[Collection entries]
....................
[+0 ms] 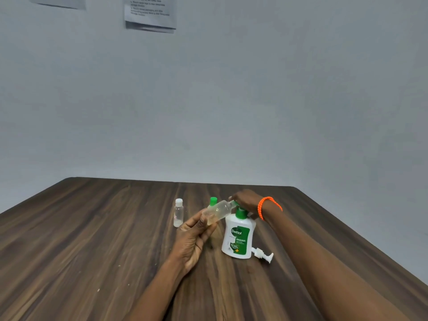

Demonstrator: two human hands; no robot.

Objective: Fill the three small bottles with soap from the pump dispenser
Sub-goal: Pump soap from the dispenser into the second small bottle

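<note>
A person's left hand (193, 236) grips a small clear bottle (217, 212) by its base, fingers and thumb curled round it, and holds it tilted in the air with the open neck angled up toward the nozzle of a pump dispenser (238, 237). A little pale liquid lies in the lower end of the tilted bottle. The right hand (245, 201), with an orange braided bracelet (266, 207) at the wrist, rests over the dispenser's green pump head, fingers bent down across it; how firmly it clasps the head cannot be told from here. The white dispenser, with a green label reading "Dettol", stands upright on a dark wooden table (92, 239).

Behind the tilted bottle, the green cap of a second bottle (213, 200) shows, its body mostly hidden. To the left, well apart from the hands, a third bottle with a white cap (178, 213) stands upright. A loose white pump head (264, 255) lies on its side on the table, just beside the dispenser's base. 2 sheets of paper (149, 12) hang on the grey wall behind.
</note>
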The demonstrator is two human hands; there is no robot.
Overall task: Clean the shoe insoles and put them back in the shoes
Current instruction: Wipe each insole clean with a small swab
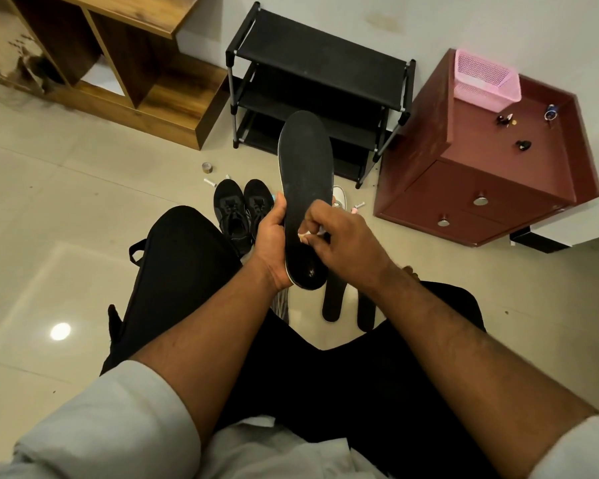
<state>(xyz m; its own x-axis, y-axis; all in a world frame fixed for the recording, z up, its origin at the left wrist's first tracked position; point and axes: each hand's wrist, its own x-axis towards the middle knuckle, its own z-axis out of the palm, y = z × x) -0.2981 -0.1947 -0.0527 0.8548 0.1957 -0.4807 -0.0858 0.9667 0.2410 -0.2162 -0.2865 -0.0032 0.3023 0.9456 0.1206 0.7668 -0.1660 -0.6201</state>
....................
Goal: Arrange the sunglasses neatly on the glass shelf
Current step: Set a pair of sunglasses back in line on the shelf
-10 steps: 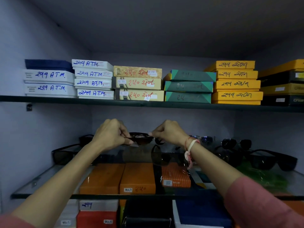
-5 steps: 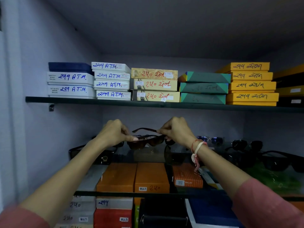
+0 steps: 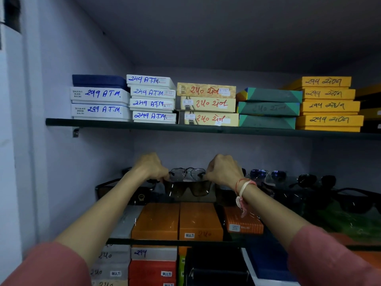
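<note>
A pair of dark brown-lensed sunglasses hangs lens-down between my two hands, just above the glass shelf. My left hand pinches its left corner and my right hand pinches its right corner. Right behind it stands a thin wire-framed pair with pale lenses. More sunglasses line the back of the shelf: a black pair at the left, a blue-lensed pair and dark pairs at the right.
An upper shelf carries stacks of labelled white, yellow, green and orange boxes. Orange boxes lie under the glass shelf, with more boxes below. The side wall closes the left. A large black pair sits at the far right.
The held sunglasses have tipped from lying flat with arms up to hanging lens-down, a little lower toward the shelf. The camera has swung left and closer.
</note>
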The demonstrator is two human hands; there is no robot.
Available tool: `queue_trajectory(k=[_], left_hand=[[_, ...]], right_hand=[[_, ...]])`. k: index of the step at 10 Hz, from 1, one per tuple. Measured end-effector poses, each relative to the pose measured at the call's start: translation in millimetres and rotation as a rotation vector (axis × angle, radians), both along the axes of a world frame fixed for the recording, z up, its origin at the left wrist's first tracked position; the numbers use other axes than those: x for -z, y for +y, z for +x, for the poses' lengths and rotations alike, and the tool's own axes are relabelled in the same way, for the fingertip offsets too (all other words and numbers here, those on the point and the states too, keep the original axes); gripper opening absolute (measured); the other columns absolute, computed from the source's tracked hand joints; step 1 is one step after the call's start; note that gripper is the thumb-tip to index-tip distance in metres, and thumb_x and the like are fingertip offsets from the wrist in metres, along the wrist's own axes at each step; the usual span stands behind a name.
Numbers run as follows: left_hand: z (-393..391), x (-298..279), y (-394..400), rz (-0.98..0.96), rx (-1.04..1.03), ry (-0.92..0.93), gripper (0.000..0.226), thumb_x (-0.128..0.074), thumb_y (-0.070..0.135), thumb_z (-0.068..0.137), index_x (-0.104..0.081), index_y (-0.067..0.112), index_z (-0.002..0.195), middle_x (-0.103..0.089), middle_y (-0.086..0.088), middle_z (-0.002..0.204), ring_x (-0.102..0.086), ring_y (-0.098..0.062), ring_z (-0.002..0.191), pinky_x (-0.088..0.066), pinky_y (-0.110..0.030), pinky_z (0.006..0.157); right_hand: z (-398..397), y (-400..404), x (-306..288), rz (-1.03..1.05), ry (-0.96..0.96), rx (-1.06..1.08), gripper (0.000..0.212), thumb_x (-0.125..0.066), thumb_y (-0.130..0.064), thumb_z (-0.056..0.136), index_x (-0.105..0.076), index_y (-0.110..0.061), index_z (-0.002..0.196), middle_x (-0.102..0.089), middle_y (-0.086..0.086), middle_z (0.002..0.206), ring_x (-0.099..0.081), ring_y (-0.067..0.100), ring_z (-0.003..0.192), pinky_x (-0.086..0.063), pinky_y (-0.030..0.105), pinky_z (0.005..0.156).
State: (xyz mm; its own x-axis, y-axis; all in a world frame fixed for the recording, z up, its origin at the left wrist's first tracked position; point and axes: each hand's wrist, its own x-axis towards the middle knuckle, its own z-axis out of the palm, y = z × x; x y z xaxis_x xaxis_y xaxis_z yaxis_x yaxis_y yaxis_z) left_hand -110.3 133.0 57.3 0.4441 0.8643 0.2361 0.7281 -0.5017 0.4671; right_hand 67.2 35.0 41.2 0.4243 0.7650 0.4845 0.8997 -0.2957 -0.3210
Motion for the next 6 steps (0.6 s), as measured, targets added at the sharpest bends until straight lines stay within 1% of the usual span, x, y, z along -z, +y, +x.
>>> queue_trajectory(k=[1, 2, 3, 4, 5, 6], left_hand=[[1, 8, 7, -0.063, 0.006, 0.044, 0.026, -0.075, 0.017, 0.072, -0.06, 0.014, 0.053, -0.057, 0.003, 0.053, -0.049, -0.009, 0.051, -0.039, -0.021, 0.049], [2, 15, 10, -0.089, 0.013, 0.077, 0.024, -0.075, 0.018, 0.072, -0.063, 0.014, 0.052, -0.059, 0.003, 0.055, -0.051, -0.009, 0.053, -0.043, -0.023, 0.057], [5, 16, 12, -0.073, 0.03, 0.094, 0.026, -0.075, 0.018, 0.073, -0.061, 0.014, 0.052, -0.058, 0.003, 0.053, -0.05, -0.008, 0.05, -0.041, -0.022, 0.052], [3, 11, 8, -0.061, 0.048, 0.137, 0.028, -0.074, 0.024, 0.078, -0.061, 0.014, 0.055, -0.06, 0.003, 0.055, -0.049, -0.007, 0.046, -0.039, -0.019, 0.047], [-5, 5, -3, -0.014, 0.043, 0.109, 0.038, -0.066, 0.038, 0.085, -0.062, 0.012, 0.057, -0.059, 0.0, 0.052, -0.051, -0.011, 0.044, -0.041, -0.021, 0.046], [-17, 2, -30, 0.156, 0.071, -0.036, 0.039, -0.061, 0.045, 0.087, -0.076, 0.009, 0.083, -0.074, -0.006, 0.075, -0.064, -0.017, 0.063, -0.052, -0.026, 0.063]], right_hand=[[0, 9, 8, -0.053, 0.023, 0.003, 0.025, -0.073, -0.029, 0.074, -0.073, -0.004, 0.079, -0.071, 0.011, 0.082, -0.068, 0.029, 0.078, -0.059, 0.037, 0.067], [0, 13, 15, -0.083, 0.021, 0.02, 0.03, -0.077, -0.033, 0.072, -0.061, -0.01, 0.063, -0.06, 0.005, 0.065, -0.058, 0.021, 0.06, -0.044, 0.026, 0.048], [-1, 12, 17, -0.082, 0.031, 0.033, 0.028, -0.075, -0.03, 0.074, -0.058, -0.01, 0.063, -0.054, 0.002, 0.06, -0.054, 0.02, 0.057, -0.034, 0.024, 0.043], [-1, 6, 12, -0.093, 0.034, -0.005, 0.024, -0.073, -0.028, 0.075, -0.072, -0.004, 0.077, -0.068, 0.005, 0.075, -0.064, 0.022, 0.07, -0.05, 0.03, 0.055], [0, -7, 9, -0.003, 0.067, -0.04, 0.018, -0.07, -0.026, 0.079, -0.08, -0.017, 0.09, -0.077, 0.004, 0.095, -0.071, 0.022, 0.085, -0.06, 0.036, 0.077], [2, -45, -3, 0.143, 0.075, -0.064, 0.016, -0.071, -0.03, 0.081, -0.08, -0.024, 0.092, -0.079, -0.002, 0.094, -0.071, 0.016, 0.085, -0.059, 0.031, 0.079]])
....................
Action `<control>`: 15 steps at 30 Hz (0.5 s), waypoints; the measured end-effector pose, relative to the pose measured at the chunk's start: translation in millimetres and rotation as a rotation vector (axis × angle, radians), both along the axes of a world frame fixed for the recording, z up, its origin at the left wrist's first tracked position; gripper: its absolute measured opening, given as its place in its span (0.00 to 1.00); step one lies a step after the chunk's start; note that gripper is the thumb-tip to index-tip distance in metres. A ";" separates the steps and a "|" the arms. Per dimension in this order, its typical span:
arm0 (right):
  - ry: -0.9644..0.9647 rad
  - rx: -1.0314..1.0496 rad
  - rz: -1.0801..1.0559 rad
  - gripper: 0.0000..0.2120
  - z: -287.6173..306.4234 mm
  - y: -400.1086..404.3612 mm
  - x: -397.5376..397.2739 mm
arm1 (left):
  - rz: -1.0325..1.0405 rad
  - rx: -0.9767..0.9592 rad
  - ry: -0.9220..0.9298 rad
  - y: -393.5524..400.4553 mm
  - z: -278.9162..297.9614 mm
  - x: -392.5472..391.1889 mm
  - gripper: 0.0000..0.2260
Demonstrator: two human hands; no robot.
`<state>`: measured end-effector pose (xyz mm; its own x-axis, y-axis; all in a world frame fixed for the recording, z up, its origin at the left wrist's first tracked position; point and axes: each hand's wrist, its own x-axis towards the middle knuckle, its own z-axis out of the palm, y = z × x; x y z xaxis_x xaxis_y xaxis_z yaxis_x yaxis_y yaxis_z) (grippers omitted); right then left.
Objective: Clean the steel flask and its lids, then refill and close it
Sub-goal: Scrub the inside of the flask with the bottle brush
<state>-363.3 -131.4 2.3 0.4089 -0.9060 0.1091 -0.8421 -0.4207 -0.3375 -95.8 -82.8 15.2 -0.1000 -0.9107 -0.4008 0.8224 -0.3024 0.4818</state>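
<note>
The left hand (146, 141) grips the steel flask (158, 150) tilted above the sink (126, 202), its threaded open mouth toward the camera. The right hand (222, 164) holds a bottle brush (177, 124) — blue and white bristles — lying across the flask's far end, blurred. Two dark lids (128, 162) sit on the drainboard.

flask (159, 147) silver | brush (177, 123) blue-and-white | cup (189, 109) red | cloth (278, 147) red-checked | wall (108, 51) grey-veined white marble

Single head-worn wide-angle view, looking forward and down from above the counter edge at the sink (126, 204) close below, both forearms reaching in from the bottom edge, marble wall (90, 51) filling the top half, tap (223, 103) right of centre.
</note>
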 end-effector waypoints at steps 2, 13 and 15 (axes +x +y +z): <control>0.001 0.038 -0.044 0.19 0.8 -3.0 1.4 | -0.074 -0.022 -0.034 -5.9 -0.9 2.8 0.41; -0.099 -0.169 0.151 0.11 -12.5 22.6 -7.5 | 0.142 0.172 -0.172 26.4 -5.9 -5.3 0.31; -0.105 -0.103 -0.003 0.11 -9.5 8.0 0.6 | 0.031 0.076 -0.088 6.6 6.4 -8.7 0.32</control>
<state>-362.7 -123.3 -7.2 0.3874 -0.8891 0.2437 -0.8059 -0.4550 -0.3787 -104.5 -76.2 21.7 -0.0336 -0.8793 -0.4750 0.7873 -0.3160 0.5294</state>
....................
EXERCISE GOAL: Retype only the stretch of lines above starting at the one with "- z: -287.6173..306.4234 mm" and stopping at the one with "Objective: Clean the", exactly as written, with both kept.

SOLUTION TO THIS PROBLEM:
  - z: -287.6173..306.4234 mm
  - y: -400.1086..404.3612 mm
  - x: -397.5376..397.2739 mm
arm1 (left):
  - rz: -1.0325..1.0405 rad
  - rx: -0.9767..0.9592 rad
  - ry: -0.9220..0.9298 rad
  - y: -393.5524..400.4553 mm
  - z: -278.9162..297.9614 mm
  - x: -392.5472..391.1889 mm
  - gripper: 0.0000..0.2260
Demonstrator: two human hands; no robot.
`<state>`: measured end-effector pose (xyz mm; its own x-axis, y-axis; all in a world frame fixed for the recording, z up, its origin at the left wrist's first tracked position; point and axes: each hand's wrist, its own x-axis towards the middle knuckle, its own z-axis out of the palm, y = z × x; x y z xaxis_x xaxis_y xaxis_z yaxis_x yaxis_y yaxis_z) (grippers omitted); right then left.
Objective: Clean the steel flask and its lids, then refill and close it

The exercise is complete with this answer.